** ACTION ITEM **
The data below contains pictures, which are to be skipped; the lines starting at the line with "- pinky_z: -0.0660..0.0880" and ending at the line with "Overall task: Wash" are to be output exactly, both ends included.
Segment Start: DATASET EXTRACT
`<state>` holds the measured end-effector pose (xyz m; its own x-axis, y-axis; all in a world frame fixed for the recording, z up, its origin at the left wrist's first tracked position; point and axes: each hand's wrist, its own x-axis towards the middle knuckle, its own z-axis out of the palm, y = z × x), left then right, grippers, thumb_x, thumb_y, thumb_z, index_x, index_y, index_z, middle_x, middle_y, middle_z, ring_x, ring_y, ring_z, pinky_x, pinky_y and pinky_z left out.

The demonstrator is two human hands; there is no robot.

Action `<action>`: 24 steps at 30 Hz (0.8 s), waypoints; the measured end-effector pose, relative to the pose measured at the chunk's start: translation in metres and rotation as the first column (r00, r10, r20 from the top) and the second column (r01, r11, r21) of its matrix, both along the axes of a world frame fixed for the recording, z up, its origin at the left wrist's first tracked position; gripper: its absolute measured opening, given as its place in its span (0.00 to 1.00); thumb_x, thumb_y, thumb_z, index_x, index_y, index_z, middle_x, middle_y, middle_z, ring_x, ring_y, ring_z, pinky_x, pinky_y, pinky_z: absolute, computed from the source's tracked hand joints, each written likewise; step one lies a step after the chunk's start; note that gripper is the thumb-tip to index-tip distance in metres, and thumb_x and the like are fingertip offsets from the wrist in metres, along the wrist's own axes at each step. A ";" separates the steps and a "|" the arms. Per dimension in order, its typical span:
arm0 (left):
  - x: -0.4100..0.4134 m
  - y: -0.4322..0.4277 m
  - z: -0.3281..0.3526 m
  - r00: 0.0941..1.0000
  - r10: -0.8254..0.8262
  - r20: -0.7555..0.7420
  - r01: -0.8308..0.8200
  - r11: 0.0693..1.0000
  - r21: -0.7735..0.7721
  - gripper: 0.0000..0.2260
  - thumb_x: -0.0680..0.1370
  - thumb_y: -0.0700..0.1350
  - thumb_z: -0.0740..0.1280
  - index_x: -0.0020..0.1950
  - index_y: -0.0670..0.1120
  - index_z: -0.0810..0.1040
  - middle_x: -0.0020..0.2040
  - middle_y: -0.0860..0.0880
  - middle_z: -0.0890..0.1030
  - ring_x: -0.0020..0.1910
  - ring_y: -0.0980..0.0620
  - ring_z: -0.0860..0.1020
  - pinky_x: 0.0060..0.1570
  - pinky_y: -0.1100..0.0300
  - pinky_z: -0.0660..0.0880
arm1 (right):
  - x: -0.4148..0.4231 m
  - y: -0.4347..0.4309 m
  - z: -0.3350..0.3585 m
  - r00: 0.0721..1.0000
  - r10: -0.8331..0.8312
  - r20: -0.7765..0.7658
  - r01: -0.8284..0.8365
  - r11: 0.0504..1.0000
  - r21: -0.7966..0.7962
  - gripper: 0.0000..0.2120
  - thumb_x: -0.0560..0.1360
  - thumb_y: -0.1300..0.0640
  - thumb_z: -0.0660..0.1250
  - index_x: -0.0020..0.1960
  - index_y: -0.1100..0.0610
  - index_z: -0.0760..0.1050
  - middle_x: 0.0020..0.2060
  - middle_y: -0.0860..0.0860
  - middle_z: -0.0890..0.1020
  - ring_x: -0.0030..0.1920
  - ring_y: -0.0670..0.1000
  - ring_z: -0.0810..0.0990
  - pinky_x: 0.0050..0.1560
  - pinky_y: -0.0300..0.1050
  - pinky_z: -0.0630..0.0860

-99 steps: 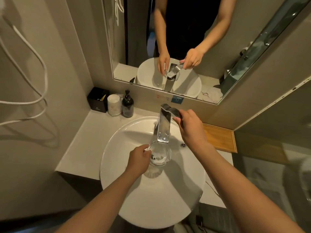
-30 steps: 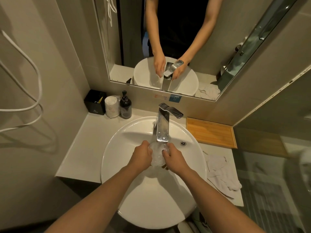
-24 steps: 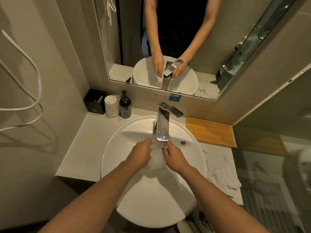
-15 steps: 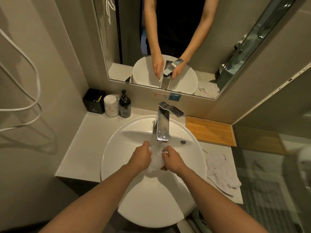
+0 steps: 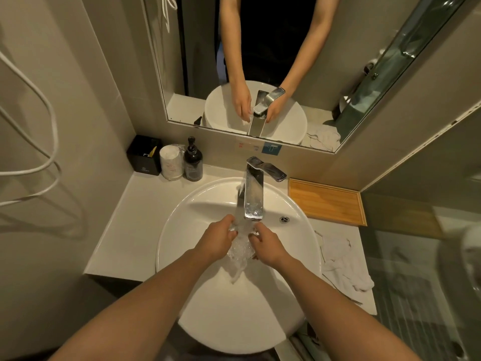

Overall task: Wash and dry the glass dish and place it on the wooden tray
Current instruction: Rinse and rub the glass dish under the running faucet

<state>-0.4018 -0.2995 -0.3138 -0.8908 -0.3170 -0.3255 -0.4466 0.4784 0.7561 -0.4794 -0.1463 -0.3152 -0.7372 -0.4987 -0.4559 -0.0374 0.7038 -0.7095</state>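
The clear glass dish (image 5: 240,246) is held over the white basin (image 5: 208,204), right under the chrome tap (image 5: 253,198). Water runs from the spout over the dish and spills off its lower edge. My left hand (image 5: 217,239) grips the dish from the left and my right hand (image 5: 265,243) grips it from the right; fingers and water hide much of the glass. The wooden tray (image 5: 326,201) lies on the counter at the right behind the basin, with nothing on it.
A crumpled white cloth (image 5: 341,264) lies on the counter right of the basin. A black box (image 5: 144,155), a wrapped white roll (image 5: 170,162) and a dark pump bottle (image 5: 193,162) stand at the back left. A mirror (image 5: 260,61) hangs above.
My right hand left the tap lever and joined the left on the dish. Water now runs, and both hands have shifted slightly around the dish under the stream.
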 end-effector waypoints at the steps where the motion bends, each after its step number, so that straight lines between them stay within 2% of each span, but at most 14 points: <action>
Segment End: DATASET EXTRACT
** EXERCISE RESPONSE **
  - pinky_z: -0.0660..0.0880
arm1 (right):
  - x: -0.4148..0.4231 m
  - y: -0.4347..0.4309 m
  - z: -0.3350..0.3585 m
  - r00: 0.0721..1.0000
  - r10: -0.8331..0.8312
  - r20: -0.7765..0.7658
  - r01: -0.8284..0.8365
  - r11: 0.0504..1.0000
  - r21: -0.7966..0.7962
  - gripper: 0.0000..0.2120
  - thumb_x: -0.0560..0.1360
  - thumb_y: -0.1300..0.0640
  - thumb_z: -0.0660..0.1250
  - index_x: -0.0020..0.1960
  - index_y: -0.1100..0.0610
  - index_z: -0.0760..0.1050
  - middle_x: 0.0020..0.2060
  - middle_y: -0.0860..0.0860
  - middle_z: -0.0890..0.1020
  - ring_x: -0.0030..0.1920
  - ring_y: -0.0670..0.1000
  - ring_z: -0.0810..0.0990
  - pinky_x: 0.0050..0.1560
  - pinky_y: -0.0300..0.1050
  - pinky_z: -0.0630..0.0860

-99 steps: 
-30 steps: 
-24 steps: 
-15 steps: 
+0 steps: 

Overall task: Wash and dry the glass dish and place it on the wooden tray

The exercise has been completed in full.